KIPPS
"About what?"
"She'll know."
And Sid said he would. But even that, it seemed, failed to evoke Ann.
At last the Folkestone bus rumbled up, and he ascended. His aunt stood in the doorway to see him off. His uncle assisted with the box and portmanteau. Only furtively could he glance up at the Pornick windows, and still it seemed Ann hardened her heart against him. "Get up!" said the driver, and the hoofs began to clatter. No—she would not come out even to see him off. The bus was in motion, and old Kipps was going back into his shop. Kipps stared in front of him, assuring himself that he did not care.
He heard a door slam, and instantly craned out his neck to look back.

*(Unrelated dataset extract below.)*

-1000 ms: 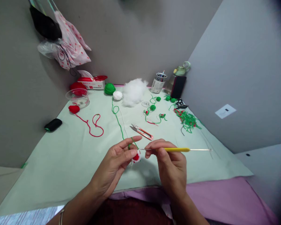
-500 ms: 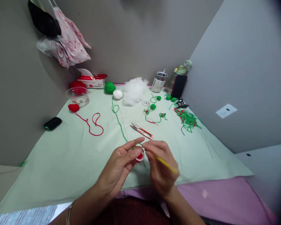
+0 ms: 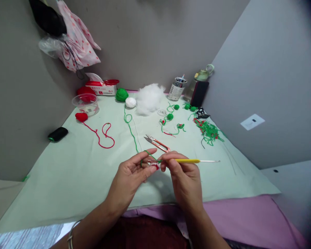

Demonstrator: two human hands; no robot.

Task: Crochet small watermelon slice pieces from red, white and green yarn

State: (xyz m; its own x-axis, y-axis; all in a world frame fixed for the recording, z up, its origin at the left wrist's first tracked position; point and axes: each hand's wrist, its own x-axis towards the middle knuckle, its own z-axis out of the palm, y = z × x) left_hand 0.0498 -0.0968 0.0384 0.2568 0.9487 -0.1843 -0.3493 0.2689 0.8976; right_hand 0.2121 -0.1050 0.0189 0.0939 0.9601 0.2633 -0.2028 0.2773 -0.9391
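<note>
Between thumb and fingers, my left hand [image 3: 131, 174] pinches a small red and white crochet piece [image 3: 154, 166], partly covered by the fingertips. Green yarn [image 3: 131, 133] runs from the table up over my raised left index finger. My right hand [image 3: 185, 174] grips a crochet hook [image 3: 188, 161] by its yellow handle, held nearly level. One metal end sticks out to the right; the other reaches the piece, where its tip is hard to make out. Just beyond my fingers lie thread snips [image 3: 157, 143] with orange handles.
Behind are a green yarn ball [image 3: 121, 94], white yarn ball [image 3: 130, 102], fluffy stuffing [image 3: 150, 99], a pen can [image 3: 177, 89] and a bottle [image 3: 197, 84] behind a phone [image 3: 199, 94]. Yarn scraps [image 3: 209, 131] lie right; a clear tub [image 3: 85, 104] and red yarn [image 3: 106, 141] lie left.
The crochet hook has swung from slanting down to the right to nearly level. My right hand has turned with it, and the crochet piece is tipped flatter and shows less red.
</note>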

He knew that slam so well. Behold! out of the haberdasher's door a small untidy figure in homely pink print had shot resolutely into the road, and was sprinting in pursuit. In a dozen seconds she was abreast of the bus. At the sight of her Kipps' heart began to beat very quickly, but he made no immediate motion of recognition.
"Artie!" she cried breathlessly, "Artie! Artie! You know! I got that!"
The bus was already quickening its pace, and leaving her behind again, when Kipps realised what "that" meant. He became animated, he gasped, and gathered his courage together, and mumbled an incoherent request to the driver to "stop jest a jiff for sunthin'." The driver grunted, as the disparity of their years demanded, and then the bus had pulled up, and Ann was below.